### Task goal
After checking the listing below, say how many of its lines contain the string "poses". Only the number is needed.

### Given records

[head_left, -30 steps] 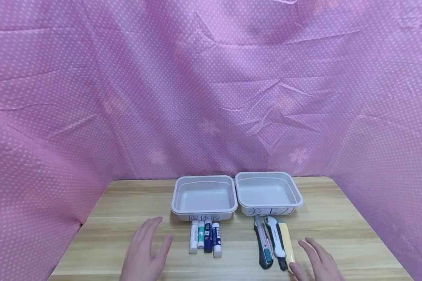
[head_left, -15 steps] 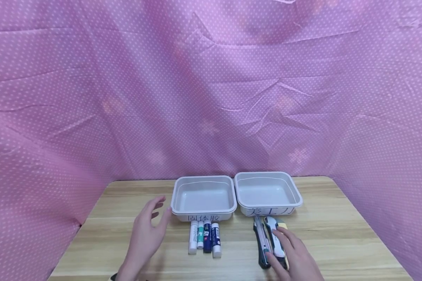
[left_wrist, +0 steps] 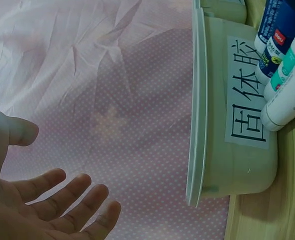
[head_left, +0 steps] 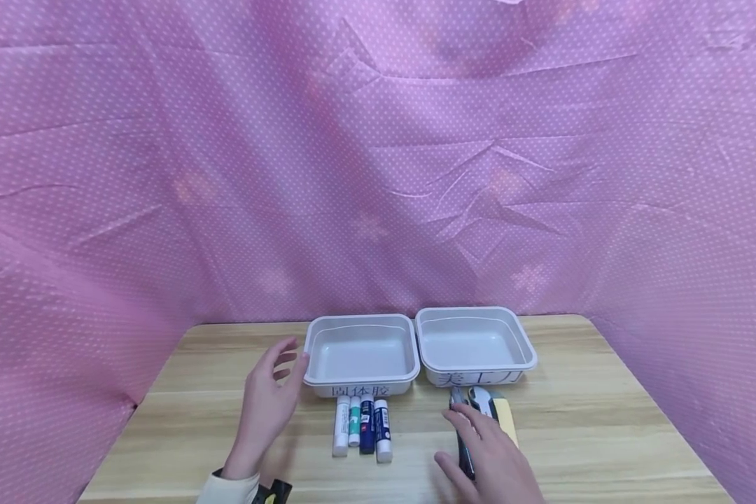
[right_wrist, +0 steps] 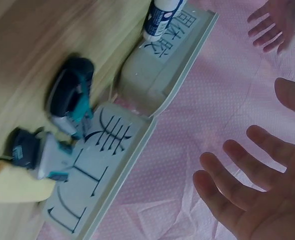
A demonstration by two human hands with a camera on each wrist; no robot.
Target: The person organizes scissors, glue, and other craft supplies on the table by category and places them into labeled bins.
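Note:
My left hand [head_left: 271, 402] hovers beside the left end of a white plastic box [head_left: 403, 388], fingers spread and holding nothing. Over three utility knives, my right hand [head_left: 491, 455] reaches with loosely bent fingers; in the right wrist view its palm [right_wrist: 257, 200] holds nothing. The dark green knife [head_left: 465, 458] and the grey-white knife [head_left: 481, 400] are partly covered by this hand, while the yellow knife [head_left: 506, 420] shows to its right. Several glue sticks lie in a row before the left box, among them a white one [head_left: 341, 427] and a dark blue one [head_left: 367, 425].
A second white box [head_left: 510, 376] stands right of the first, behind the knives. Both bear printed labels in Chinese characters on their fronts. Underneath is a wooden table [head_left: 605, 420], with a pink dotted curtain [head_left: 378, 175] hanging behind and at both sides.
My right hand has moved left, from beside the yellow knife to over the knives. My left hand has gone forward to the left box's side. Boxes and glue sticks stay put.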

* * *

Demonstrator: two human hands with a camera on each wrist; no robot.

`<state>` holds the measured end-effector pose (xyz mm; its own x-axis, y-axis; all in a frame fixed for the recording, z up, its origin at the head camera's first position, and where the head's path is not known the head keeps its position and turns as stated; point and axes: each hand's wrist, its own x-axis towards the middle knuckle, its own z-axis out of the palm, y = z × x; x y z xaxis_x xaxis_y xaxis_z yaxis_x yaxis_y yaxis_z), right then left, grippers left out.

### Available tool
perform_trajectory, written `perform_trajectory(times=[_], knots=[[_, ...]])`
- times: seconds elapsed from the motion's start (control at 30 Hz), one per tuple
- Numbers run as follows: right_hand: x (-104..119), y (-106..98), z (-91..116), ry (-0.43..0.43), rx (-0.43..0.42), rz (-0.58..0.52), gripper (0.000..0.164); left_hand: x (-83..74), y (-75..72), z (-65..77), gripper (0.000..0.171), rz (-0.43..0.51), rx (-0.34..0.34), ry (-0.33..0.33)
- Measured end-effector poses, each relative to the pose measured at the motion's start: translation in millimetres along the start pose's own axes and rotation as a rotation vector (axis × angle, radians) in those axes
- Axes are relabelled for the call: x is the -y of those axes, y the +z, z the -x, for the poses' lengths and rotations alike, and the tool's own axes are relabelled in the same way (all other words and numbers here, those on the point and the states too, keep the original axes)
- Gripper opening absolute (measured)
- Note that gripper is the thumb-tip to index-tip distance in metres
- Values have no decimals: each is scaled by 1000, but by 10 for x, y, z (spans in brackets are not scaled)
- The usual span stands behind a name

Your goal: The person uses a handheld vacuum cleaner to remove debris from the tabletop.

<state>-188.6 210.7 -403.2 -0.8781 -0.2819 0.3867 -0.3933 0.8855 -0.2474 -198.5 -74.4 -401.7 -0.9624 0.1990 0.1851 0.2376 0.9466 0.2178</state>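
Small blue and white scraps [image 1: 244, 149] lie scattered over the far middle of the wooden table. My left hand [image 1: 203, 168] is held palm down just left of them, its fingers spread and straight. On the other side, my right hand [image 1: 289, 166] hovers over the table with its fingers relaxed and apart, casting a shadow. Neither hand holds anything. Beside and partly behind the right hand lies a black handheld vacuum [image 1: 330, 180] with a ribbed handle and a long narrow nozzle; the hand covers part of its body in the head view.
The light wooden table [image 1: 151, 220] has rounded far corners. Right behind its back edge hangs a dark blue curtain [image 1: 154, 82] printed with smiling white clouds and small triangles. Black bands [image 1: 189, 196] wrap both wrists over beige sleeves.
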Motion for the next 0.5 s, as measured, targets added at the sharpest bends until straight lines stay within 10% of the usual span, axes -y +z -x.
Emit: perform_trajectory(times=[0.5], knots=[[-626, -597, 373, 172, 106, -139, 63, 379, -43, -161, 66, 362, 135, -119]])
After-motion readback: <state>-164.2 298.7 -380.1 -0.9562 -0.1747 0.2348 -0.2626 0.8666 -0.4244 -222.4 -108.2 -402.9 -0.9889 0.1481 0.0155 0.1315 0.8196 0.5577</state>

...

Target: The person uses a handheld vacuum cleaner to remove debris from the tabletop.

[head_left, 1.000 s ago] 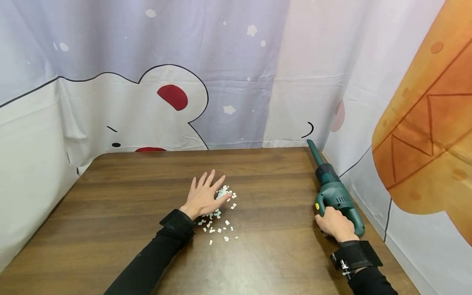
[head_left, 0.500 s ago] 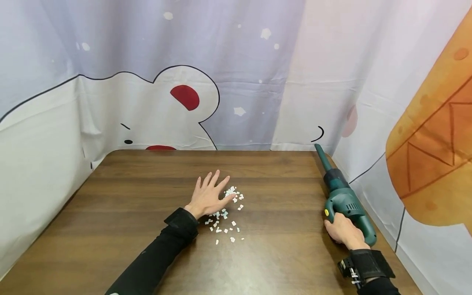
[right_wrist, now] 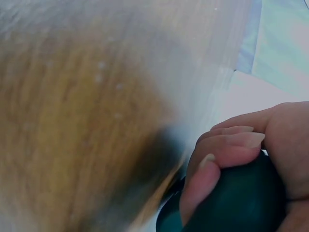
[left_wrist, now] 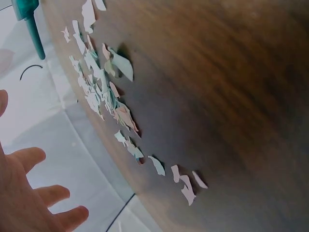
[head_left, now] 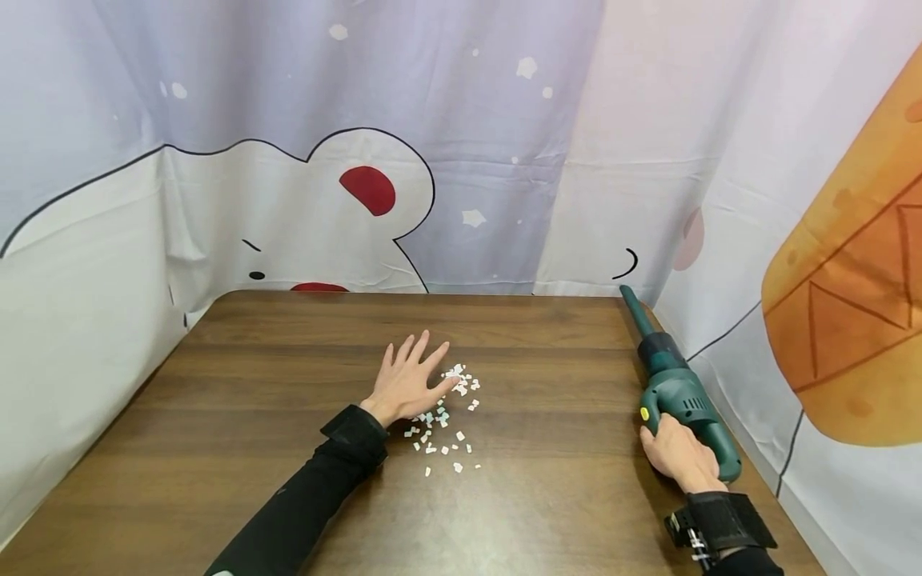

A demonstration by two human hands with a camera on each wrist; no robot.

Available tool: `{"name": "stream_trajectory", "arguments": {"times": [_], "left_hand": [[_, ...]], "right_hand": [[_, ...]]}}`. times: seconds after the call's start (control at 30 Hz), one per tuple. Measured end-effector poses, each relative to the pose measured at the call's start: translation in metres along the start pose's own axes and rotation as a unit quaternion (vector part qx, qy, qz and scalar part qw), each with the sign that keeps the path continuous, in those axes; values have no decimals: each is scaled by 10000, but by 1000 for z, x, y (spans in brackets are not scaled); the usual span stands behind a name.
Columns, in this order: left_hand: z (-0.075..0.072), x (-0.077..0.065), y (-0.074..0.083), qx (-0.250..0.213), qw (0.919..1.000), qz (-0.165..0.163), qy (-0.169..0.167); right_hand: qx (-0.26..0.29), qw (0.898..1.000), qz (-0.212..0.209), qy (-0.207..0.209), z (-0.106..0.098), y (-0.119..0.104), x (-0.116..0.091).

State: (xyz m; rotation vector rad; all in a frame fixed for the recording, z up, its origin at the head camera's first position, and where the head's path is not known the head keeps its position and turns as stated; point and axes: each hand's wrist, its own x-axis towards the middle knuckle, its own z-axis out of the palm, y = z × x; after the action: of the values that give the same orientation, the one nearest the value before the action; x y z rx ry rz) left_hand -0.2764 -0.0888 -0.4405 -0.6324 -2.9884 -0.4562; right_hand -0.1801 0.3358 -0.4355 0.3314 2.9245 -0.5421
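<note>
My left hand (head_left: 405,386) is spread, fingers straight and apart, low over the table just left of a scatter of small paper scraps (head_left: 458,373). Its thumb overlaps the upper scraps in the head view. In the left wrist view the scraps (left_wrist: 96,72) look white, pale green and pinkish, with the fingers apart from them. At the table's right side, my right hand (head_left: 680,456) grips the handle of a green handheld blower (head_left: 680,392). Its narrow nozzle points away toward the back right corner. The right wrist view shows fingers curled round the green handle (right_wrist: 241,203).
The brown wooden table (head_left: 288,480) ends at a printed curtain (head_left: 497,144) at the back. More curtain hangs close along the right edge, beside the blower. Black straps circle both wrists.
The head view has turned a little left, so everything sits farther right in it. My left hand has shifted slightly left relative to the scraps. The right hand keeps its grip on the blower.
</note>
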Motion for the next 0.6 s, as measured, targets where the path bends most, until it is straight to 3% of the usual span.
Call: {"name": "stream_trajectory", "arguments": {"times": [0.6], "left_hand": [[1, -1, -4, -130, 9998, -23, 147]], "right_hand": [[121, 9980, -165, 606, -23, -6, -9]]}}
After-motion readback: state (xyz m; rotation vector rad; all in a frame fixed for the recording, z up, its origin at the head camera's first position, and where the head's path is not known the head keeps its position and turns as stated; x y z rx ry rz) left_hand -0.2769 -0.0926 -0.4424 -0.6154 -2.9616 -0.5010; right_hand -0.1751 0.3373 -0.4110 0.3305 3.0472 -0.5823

### Response to this exercise
3